Task description. Search the data for "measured" and copy every matching line.

Collected data entries.

::::::::

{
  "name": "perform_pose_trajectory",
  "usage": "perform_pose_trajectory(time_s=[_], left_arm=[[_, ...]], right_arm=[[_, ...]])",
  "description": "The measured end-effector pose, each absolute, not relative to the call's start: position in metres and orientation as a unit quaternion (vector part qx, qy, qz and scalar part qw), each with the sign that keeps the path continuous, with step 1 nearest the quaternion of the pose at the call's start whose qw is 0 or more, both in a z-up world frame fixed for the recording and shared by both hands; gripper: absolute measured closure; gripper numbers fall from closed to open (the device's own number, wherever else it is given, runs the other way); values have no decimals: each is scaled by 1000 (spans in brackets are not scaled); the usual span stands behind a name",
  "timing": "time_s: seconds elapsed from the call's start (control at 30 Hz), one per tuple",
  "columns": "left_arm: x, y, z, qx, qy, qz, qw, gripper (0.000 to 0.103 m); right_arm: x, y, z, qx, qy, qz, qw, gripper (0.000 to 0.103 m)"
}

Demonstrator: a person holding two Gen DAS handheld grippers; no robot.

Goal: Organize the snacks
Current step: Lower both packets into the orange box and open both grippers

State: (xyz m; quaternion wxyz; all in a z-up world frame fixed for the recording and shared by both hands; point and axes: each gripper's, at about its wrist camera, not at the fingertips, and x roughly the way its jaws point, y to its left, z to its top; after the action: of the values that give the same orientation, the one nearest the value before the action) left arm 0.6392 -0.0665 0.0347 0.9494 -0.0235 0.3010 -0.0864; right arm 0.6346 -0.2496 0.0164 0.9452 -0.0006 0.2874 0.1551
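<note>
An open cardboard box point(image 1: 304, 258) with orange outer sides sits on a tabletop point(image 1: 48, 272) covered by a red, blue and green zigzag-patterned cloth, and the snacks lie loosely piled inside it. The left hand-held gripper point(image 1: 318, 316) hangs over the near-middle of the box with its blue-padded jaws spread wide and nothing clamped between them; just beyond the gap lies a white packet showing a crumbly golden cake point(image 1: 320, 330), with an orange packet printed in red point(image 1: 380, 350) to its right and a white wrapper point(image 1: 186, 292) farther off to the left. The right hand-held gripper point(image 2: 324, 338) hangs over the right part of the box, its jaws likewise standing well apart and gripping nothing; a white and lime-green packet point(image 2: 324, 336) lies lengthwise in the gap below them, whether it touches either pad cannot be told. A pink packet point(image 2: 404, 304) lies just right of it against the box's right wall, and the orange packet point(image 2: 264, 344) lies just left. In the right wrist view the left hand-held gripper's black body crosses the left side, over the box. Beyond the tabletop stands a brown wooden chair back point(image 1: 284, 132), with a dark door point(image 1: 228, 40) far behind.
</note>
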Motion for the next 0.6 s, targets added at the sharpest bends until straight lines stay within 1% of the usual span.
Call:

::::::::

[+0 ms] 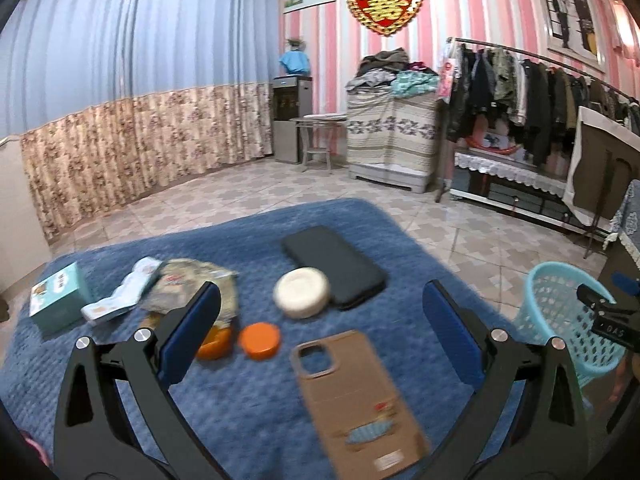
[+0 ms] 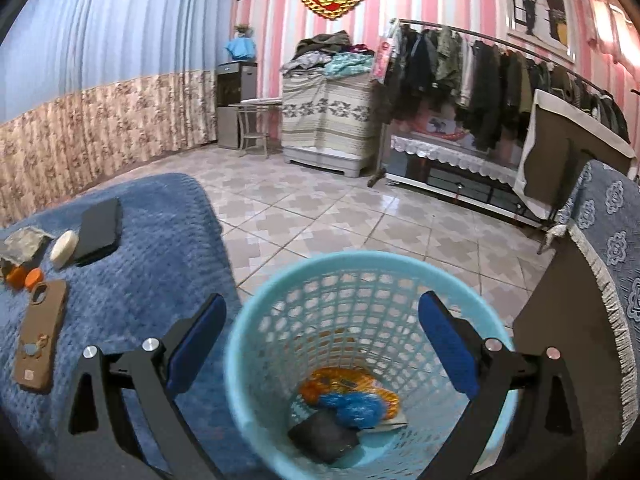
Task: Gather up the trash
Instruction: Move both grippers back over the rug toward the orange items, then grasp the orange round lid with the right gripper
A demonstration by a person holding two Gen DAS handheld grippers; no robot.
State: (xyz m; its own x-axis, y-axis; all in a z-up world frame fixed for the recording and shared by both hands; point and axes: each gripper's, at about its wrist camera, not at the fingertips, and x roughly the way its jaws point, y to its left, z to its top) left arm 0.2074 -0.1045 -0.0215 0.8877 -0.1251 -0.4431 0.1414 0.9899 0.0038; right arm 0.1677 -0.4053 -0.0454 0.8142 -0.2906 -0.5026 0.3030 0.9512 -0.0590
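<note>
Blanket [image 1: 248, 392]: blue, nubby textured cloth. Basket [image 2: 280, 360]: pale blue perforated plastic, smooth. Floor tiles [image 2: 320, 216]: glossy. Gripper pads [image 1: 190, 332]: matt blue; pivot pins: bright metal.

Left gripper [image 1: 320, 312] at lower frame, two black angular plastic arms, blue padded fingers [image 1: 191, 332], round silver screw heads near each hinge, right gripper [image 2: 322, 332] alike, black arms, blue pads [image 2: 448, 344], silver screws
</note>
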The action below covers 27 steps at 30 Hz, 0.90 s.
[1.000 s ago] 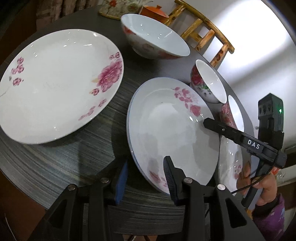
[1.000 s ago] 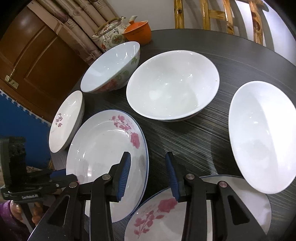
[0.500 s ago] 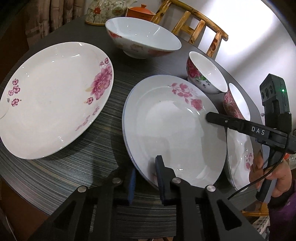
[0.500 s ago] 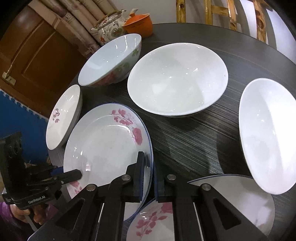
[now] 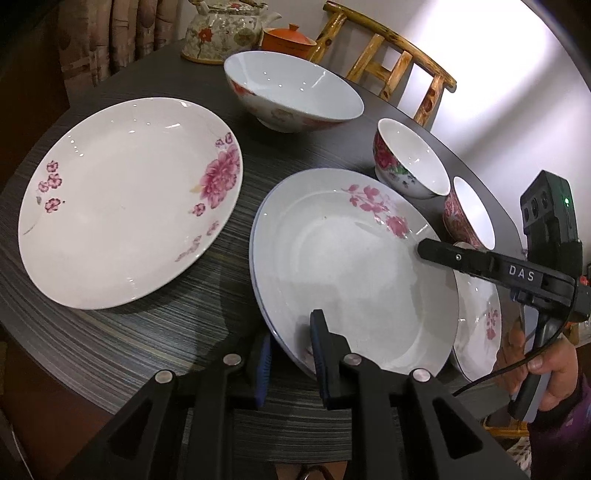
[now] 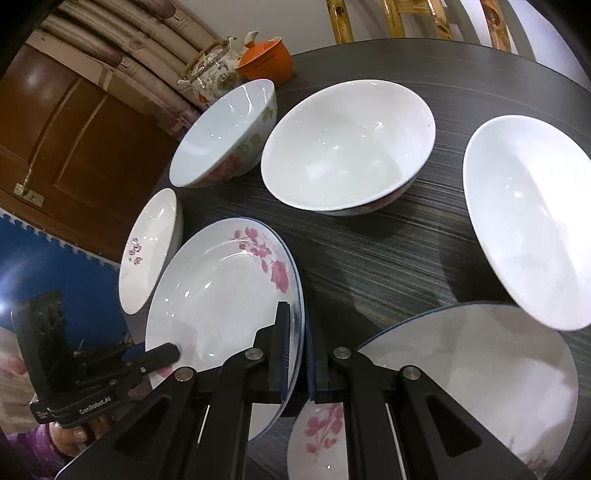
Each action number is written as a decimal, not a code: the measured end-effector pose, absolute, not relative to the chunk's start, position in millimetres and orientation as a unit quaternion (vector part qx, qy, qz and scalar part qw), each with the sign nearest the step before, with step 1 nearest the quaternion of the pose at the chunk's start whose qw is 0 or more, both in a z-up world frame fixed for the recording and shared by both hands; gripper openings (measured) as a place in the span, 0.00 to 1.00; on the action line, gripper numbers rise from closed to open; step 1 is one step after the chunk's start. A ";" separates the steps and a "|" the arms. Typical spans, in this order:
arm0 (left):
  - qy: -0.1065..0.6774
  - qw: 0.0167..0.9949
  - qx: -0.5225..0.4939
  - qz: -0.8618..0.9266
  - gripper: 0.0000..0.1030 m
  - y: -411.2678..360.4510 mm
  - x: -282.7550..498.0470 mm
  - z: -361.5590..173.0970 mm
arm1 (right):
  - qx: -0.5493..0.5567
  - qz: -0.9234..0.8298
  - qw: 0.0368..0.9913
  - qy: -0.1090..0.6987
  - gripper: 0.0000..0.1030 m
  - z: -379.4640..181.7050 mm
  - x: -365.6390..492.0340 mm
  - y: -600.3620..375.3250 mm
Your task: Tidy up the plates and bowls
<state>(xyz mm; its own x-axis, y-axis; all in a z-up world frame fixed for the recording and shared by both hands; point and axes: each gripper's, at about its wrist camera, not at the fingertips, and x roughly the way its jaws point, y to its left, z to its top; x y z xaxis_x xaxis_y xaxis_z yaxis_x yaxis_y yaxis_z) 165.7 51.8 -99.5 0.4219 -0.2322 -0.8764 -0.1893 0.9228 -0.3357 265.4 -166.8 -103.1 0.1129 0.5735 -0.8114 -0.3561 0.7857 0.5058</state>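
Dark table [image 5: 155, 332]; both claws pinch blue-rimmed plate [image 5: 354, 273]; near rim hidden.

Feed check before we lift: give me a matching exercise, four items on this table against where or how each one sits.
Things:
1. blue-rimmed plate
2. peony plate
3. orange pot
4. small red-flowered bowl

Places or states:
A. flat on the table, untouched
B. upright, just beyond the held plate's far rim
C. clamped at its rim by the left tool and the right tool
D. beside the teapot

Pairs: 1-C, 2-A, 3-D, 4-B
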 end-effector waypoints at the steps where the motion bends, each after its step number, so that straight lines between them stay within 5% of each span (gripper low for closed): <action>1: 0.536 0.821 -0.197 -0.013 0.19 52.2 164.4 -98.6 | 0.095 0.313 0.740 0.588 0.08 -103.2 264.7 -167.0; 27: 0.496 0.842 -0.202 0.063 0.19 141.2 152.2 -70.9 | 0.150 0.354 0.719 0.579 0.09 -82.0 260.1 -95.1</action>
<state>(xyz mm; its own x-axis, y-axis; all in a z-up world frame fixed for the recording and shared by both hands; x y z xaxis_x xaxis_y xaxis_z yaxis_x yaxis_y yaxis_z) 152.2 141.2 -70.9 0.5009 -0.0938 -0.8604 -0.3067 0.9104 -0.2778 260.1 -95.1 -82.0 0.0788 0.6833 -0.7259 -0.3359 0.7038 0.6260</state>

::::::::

Response area.
  "description": "The measured end-effector pose, each absolute, not relative to the call's start: position in metres and orientation as a unit quaternion (vector part qx, qy, qz and scalar part qw), each with the sign that keeps the path continuous, with step 1 nearest the quaternion of the pose at the call's start whose qw is 0 or more, both in a z-up world frame fixed for the recording and shared by both hands; gripper: absolute measured closure; gripper numbers fall from closed to open (the device's own number, wherever else it is given, runs the other way); values have no decimals: each is scaled by 1000 (spans in brackets are not scaled); the usual span stands behind a name",
Each action number is written as a decimal, not a code: the measured end-effector pose, absolute, not relative to the chunk's start, position in millimetres and orientation as a unit quaternion (vector part qx, qy, qz and scalar part qw), each with the sign nearest the step before, with step 1 nearest the quaternion of the pose at the chunk's start whose qw is 0 or more, both in a z-up world frame fixed for the recording and shared by both hands; gripper openings (measured) as a place in the span, 0.00 to 1.00; on the action line, gripper numbers rise from closed to open; step 1 is one step after the chunk's start. A ";" separates the steps and a "|" the arms. Typical spans, in this order:

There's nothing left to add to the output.